In many ways the early parts of Words of Love are more Marianne’s story than it is the story of Leonard Cohen – undoubtedly mostly because director Broomfield was more part of her orbit than his. (She was a good friend and briefly a lover of his as well. He only knew Leonard, at least at first, through her.) Then, as Leonard’s stardom starts to take off, the movie becomes much like the singer’s life – trotting off into different directions and experiences with music stardom and drug abuse; returning to Marianne for short periods, less and less often.

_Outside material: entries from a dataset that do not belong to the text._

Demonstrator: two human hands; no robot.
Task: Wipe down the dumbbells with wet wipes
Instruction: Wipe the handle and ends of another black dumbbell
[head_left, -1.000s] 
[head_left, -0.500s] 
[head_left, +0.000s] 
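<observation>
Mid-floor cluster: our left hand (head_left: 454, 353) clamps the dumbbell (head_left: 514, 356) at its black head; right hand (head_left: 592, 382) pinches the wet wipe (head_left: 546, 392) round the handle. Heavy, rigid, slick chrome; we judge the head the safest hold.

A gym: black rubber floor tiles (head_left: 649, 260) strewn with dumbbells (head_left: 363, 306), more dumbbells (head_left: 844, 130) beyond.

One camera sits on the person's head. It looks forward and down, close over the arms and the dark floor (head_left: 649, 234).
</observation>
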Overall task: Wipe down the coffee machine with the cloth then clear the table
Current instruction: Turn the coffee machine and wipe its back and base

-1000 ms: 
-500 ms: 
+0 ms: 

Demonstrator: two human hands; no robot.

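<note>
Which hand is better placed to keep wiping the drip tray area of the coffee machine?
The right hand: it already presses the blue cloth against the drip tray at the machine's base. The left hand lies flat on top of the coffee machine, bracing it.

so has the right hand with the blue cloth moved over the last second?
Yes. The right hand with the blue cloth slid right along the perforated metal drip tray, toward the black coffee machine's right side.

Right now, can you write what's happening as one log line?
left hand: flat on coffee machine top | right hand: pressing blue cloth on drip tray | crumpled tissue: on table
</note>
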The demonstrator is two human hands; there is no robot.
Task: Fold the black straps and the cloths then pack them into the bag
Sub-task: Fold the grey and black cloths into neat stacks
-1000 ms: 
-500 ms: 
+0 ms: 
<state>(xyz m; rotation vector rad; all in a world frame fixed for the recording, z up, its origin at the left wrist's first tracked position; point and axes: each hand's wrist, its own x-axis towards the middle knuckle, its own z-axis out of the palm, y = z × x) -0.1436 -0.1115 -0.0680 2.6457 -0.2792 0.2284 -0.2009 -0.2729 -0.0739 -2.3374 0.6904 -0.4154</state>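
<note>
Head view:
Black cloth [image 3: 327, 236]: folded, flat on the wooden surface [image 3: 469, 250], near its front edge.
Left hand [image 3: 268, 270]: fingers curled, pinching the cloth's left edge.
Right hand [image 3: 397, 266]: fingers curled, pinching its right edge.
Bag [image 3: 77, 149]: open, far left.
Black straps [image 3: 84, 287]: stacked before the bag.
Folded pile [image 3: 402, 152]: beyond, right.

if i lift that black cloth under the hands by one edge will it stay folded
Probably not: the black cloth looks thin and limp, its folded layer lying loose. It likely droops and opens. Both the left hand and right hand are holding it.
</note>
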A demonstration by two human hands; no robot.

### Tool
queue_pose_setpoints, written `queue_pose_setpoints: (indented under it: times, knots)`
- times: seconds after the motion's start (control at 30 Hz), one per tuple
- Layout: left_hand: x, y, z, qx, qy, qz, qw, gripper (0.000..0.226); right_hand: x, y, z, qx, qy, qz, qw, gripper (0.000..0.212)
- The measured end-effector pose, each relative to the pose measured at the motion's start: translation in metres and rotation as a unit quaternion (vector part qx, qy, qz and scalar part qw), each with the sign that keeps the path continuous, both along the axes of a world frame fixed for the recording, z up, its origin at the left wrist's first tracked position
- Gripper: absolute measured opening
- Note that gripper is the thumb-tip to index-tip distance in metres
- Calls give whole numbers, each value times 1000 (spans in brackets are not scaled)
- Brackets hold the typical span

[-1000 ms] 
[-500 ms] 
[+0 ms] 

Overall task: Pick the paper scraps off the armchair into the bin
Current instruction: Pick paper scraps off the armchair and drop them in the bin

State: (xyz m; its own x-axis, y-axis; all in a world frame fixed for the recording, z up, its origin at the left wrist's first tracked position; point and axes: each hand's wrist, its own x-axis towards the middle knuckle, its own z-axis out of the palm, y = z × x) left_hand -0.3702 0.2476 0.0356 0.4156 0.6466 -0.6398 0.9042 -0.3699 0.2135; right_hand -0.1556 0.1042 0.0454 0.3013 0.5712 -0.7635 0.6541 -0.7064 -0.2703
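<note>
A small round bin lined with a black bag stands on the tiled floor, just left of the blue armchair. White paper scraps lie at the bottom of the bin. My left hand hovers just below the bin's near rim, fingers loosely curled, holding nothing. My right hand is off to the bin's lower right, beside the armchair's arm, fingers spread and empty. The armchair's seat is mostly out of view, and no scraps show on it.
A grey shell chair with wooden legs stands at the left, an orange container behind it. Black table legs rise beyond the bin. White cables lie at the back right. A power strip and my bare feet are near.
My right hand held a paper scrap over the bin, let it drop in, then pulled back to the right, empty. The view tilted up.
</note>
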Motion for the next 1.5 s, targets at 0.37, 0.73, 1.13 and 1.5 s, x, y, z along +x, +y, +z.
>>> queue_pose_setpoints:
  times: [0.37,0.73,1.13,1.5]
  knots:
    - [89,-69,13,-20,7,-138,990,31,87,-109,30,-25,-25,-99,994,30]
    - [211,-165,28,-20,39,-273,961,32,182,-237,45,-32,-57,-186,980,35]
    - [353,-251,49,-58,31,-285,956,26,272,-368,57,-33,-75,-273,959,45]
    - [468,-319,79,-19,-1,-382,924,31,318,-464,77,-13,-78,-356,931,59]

Cohen was in many ways a very private man – except of course through his writings. There have been a few documentaries over the years which have tried to see through the crack – assuming that would be where the light comes in – but were only allowed to see what Cohen was willing to show.
Which may be why Broomfield decided to make this a look at a couple rather than focusing completely on the musician. Marianne had great insight into the man, but make no mistake, in many ways he was a mystery to her, too. He was a mystery to himself. So, even though we do get a greater insight into who Leonard Cohen was and what he did through the eyes of Marianne – as well as through the eyes of friends, bandmates and contemporaries – the man remains something of a cipher.
This makes sense. Leonard Cohen was always searching. Always trying to find the perfect phrase, the perfect image. Famously, Cohen wrote 80 verses – most rarely or never used – of his best-known song, “Hallelujah.” Decades after he recorded it, he was still revising and trying to perfect the lyrics. If you look at different recorded versions of the song – and there have been over 300 cover versions of it beyond Leonard’s studio version and several released live versions of Cohen performing it – most will have slight variations, different verses and lyrics, words swapped out of time, all trying to find the “the secret chord that David played to please the Lord.”
Perfectionism like this does not just show in his art, it shows in all aspects of his life. And through all the years, Cohen always refused to explain what his song – his songs – were about. The words should speak for themselves. That was up to the listener to decide.
In many ways, Words of Love gives us perhaps the most intimate portrait of the man yet, but the film is still held at arm’s length. There are some facts, some foibles, some cracks in everything. However, the real Leonard Cohen is ephemeral, a bit fuzzy. In a strange way, it is up to the viewer to decide. In certain ways, everyone will be right. In other ways, everyone will be wrong.
I think Leonard Cohen would like that continued confusion. I also think he would probably be flattered and a little surprised that we still care enough to try and figure it out.